Task prompt:
Below are the records; repeat exactly their lines between the line holding "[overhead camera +" and the line holding "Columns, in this", inclusive, skipping the pictures.

[[ Source material, beginning ]]

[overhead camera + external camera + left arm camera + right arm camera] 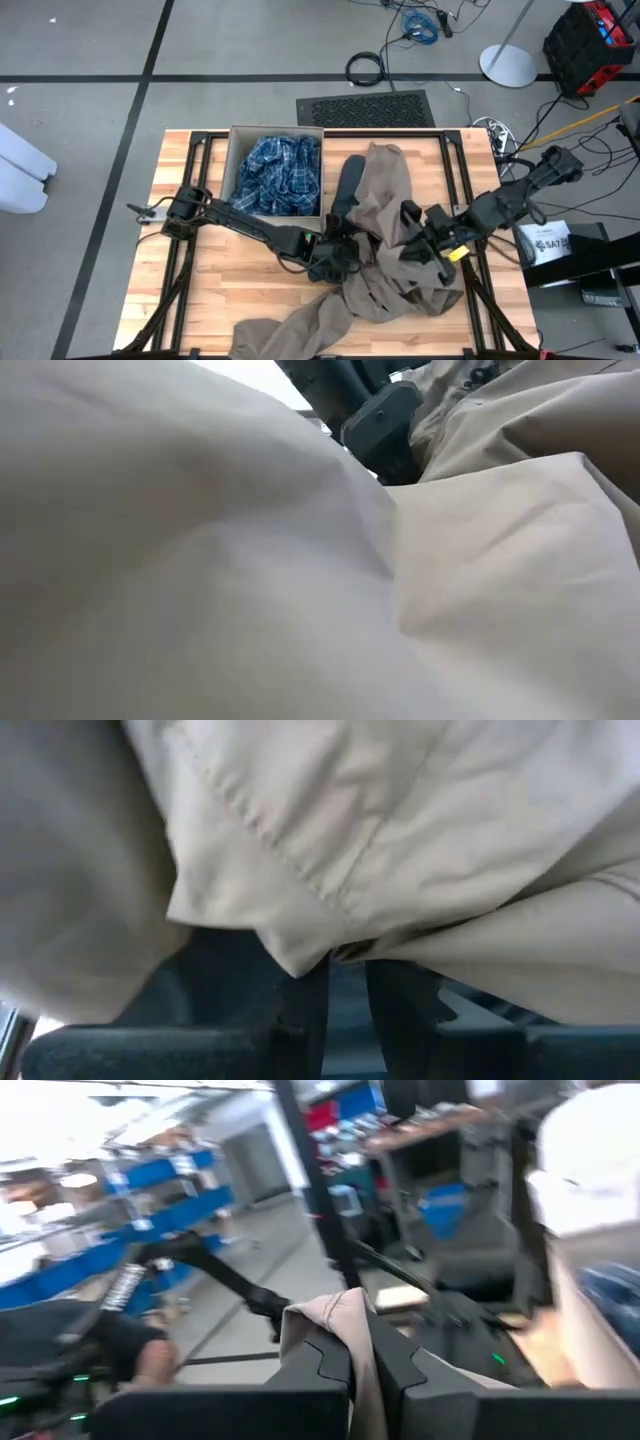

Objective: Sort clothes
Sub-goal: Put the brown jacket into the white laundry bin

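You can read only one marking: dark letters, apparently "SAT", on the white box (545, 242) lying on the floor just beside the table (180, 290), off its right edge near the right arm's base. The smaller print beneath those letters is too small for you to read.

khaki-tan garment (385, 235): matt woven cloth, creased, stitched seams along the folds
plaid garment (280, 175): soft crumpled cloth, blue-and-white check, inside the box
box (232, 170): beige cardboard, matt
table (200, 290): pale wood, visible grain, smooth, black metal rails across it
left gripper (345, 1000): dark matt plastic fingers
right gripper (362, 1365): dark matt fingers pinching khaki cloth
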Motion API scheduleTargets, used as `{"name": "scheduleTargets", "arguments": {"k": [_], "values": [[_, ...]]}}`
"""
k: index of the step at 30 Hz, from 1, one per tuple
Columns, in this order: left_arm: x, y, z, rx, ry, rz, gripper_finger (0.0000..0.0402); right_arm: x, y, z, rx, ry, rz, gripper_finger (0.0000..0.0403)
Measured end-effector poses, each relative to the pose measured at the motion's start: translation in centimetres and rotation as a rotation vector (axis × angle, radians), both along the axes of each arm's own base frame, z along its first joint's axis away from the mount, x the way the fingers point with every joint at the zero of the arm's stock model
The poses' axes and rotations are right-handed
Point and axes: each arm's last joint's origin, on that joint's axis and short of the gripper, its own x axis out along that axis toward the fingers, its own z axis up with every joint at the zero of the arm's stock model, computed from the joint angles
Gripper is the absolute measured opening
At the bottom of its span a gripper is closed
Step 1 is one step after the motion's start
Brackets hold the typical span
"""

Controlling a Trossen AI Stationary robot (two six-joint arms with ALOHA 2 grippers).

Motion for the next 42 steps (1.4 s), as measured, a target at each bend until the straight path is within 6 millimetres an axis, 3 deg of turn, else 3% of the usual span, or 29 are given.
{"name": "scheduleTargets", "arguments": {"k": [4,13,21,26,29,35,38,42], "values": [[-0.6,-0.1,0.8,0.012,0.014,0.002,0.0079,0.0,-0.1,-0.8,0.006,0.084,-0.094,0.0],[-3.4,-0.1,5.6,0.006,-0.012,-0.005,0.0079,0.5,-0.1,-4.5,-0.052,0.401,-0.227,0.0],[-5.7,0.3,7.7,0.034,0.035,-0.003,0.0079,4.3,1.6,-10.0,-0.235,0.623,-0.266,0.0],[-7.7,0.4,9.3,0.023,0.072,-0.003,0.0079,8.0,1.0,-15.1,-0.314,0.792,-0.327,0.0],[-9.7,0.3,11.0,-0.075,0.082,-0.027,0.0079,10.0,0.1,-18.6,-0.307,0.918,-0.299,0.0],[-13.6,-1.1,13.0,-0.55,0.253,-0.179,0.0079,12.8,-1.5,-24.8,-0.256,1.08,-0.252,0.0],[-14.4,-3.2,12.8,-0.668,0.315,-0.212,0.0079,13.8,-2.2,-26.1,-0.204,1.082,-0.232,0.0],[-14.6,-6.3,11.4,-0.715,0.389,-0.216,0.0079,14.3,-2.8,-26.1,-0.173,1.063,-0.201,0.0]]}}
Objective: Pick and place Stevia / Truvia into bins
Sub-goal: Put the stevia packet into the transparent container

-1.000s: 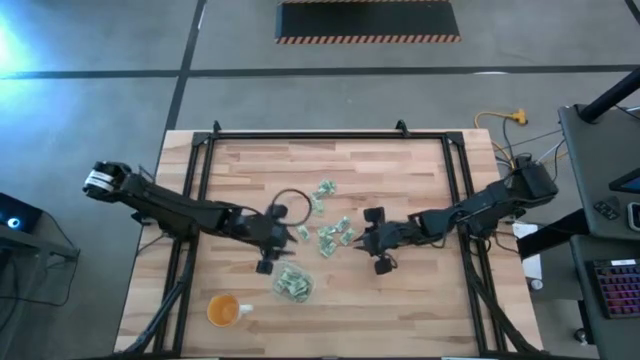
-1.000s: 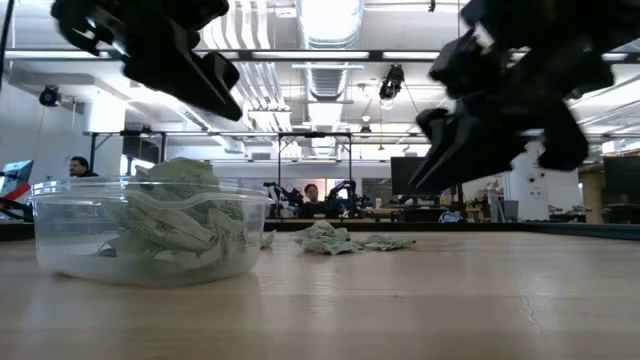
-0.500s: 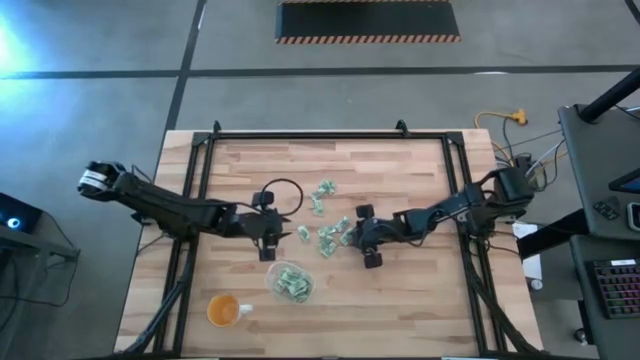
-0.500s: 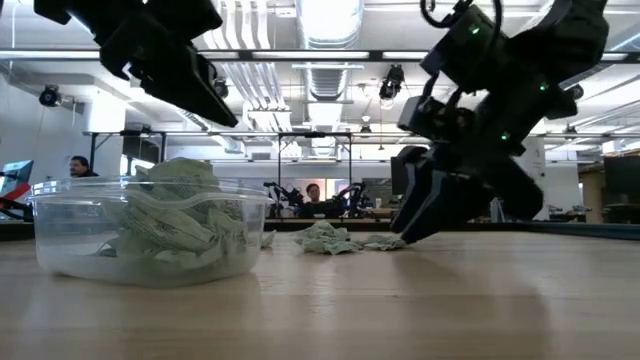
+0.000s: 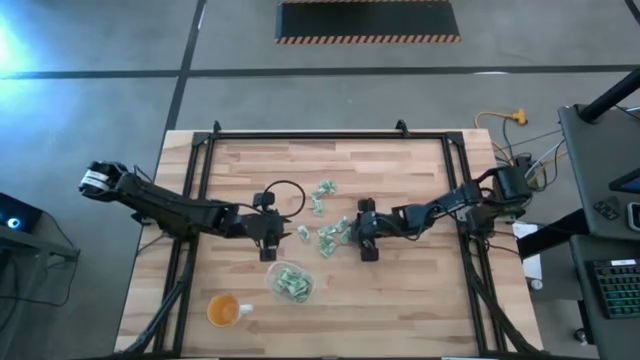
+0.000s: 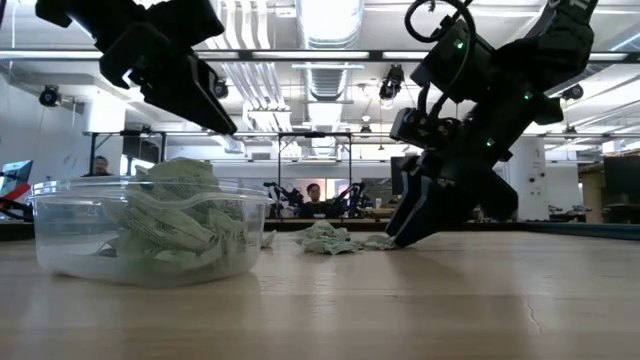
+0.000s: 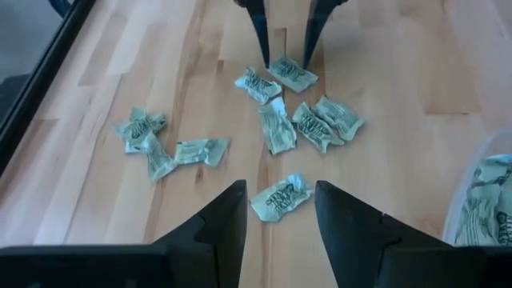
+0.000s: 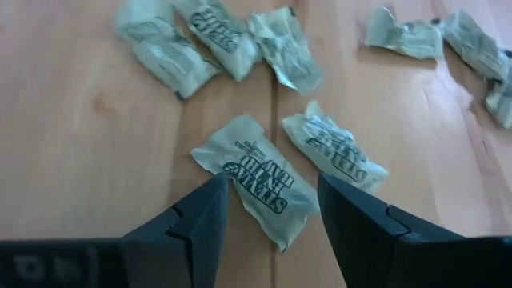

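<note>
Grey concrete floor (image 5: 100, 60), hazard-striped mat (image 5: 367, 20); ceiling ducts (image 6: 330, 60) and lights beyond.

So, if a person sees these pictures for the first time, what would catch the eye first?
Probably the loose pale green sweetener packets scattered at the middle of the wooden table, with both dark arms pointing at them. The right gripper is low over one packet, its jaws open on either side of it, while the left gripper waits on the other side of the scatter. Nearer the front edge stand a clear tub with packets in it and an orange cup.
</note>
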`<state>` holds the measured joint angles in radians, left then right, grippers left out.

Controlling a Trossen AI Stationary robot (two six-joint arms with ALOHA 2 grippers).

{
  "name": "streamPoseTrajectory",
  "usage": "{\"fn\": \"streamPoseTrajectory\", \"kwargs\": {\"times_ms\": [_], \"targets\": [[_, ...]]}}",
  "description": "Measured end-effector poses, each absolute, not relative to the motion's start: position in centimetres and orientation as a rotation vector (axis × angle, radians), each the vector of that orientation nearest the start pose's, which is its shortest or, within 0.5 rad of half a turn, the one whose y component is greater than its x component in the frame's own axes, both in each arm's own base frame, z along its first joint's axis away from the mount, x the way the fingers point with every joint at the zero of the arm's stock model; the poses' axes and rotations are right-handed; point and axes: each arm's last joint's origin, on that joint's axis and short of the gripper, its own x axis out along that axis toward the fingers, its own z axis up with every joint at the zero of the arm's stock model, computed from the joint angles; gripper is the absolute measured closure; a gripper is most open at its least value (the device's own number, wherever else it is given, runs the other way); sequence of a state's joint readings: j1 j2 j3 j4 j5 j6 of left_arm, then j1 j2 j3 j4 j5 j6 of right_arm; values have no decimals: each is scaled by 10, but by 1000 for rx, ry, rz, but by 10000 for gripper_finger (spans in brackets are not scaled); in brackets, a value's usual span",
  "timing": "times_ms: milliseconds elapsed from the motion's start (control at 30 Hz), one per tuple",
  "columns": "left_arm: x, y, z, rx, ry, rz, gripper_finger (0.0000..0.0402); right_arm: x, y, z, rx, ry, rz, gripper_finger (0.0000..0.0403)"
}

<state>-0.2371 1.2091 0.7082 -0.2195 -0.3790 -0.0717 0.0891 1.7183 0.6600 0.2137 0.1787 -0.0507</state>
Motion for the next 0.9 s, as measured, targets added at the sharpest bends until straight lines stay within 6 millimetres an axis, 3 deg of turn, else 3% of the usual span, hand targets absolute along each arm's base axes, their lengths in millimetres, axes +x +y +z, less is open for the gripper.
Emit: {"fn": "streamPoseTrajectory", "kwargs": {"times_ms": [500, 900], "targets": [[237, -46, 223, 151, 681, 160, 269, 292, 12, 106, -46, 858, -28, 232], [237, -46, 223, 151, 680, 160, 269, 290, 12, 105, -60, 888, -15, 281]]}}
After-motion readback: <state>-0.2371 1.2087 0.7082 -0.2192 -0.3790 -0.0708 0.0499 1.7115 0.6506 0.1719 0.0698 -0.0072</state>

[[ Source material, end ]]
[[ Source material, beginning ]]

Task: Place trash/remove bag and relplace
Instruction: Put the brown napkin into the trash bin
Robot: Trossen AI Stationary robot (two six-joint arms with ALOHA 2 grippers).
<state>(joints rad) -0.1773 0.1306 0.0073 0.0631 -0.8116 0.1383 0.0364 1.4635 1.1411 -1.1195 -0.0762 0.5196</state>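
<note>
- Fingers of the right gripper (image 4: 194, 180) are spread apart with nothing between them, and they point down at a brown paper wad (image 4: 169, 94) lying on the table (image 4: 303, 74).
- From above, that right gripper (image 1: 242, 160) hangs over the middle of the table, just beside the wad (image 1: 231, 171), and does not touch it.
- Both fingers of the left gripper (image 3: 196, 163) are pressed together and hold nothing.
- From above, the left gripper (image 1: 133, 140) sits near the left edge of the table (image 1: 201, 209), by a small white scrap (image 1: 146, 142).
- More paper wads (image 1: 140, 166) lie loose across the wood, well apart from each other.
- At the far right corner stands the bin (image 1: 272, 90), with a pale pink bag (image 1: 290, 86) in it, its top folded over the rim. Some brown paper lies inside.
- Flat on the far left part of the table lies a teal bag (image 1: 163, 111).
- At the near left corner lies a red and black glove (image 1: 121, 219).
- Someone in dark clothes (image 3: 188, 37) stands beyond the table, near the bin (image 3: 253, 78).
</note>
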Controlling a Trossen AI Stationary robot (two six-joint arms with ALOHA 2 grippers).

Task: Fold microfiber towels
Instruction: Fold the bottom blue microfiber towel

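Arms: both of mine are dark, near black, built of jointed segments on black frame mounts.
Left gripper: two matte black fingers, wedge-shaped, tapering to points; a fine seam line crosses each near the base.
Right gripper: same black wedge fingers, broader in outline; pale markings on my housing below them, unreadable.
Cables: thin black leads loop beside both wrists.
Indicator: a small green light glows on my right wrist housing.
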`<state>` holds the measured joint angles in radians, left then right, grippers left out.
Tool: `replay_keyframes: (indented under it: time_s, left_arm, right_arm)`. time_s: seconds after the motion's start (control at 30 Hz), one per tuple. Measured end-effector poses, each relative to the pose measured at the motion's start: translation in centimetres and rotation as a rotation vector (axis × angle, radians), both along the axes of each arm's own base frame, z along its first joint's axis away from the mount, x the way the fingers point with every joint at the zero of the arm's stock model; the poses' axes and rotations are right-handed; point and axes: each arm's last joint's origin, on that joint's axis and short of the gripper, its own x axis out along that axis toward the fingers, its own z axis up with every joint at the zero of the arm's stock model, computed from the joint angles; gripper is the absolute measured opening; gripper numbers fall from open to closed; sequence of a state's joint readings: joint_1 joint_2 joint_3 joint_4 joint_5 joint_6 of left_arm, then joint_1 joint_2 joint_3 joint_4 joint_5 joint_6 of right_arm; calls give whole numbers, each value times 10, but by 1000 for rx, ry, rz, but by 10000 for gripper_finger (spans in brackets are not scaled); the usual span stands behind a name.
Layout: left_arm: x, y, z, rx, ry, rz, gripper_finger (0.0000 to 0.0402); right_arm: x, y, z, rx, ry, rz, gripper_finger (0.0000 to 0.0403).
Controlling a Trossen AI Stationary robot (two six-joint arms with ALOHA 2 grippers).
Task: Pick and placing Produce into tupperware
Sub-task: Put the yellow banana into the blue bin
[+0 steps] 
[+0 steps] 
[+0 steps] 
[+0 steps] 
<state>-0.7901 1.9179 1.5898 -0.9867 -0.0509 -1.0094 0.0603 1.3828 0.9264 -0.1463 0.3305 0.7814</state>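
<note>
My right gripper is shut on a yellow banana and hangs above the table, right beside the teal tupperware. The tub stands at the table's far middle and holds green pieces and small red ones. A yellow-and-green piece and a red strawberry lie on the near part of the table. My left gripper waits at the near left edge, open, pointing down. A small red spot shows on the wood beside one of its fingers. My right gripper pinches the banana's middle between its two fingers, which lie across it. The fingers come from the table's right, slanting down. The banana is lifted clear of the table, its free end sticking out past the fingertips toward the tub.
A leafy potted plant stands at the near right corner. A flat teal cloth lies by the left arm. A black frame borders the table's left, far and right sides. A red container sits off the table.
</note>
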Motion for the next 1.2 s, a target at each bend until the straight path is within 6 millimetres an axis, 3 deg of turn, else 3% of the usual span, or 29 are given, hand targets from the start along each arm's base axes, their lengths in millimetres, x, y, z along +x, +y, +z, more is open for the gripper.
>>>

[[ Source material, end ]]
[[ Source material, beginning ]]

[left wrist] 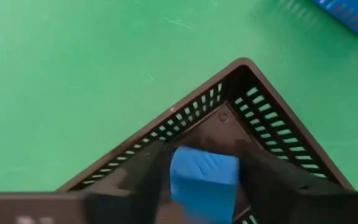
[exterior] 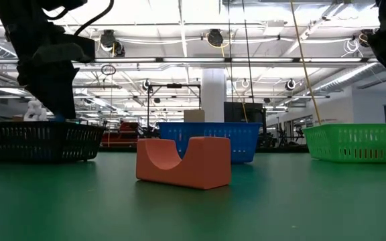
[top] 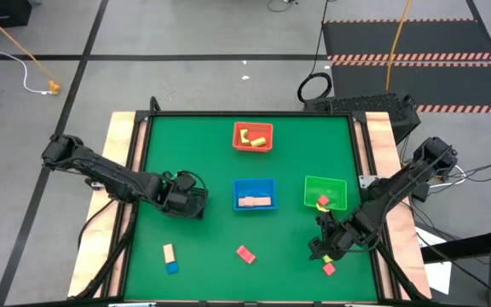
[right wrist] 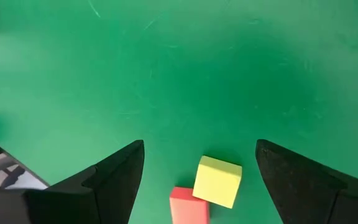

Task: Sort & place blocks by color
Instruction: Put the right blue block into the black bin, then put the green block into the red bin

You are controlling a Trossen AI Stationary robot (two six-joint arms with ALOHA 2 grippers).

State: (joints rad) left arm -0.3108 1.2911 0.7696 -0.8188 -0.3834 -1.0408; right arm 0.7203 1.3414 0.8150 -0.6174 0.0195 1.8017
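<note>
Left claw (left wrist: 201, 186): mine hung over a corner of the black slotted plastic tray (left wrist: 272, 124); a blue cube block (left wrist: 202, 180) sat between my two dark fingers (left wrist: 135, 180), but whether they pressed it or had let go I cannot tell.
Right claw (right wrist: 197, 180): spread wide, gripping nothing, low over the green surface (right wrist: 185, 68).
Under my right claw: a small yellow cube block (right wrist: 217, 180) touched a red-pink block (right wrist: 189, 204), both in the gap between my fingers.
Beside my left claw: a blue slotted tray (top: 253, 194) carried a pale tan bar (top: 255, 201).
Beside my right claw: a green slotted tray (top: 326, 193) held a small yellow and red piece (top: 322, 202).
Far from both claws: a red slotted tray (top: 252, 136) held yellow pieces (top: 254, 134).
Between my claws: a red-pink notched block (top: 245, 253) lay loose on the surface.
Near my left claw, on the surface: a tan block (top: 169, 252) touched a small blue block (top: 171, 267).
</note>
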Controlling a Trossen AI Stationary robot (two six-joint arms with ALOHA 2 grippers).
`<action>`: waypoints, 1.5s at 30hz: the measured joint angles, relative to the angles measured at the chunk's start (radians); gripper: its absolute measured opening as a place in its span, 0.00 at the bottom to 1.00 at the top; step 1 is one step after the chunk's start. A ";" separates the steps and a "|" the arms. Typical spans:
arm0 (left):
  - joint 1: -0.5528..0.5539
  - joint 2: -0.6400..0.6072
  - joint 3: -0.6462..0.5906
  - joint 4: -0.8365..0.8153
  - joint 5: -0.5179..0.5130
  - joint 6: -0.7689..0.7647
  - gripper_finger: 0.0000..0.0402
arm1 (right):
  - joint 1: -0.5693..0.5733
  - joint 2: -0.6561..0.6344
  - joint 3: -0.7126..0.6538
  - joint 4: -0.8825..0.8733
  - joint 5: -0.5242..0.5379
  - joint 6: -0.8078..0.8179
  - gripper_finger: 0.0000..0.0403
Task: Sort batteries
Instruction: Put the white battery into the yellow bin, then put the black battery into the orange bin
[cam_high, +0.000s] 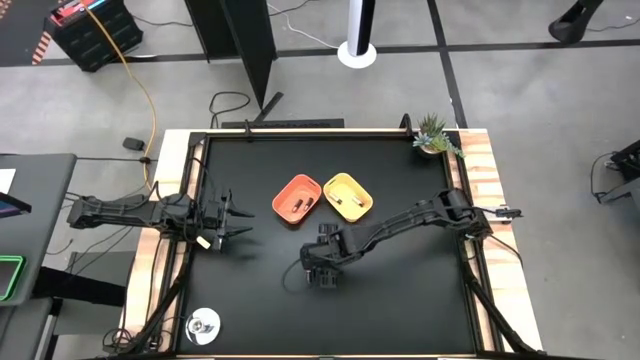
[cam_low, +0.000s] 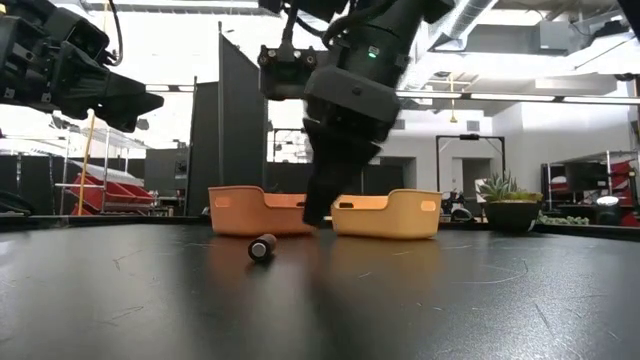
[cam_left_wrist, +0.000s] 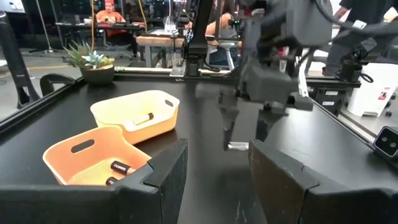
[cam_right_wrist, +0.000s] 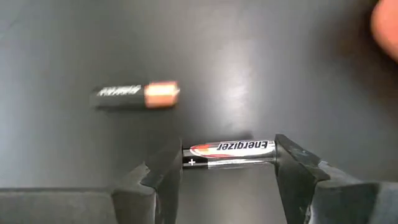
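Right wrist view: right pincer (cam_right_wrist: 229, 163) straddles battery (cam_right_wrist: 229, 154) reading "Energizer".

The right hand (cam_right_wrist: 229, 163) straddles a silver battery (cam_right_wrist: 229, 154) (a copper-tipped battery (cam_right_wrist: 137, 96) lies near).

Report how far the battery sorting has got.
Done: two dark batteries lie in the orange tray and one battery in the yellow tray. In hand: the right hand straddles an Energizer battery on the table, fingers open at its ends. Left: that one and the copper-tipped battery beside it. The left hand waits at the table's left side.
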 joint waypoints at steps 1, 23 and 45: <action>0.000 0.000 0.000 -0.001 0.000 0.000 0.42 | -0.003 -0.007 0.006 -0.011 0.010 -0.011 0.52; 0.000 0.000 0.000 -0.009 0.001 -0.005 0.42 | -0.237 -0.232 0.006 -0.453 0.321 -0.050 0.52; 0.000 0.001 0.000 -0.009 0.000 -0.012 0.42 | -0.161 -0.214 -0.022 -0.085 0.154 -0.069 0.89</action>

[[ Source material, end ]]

Solution for this task:
[overhead camera + external camera + left arm camera + right arm camera] 

Objective: Sort clothes
Sub-goal: Put the brown jacket into the white laundry bin

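You can read only one marking: dark letters, apparently "SAT", on the white box (545, 242) lying on the floor just beside the table (180, 290), off its right edge near the right arm's base. The smaller print beneath those letters is too small for you to read.

khaki-tan garment (385, 235): matt woven cloth, creased, stitched seams along the folds
plaid garment (280, 175): soft crumpled cloth, blue-and-white check, inside the box
box (232, 170): beige cardboard, matt
table (200, 290): pale wood, visible grain, smooth, black metal rails across it
left gripper (345, 1000): dark matt plastic fingers
right gripper (362, 1365): dark matt fingers pinching khaki cloth
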Motion API scheduleTargets, used as `{"name": "scheduleTargets", "arguments": {"k": [_], "values": [[_, ...]]}}`
"""
k: index of the step at 30 Hz, from 1, one per tuple
Columns, in this order: left_arm: x, y, z, rx, ry, rz, gripper_finger (0.0000..0.0402); right_arm: x, y, z, rx, ry, rz, gripper_finger (0.0000..0.0403)

No more output will be produced for this exercise.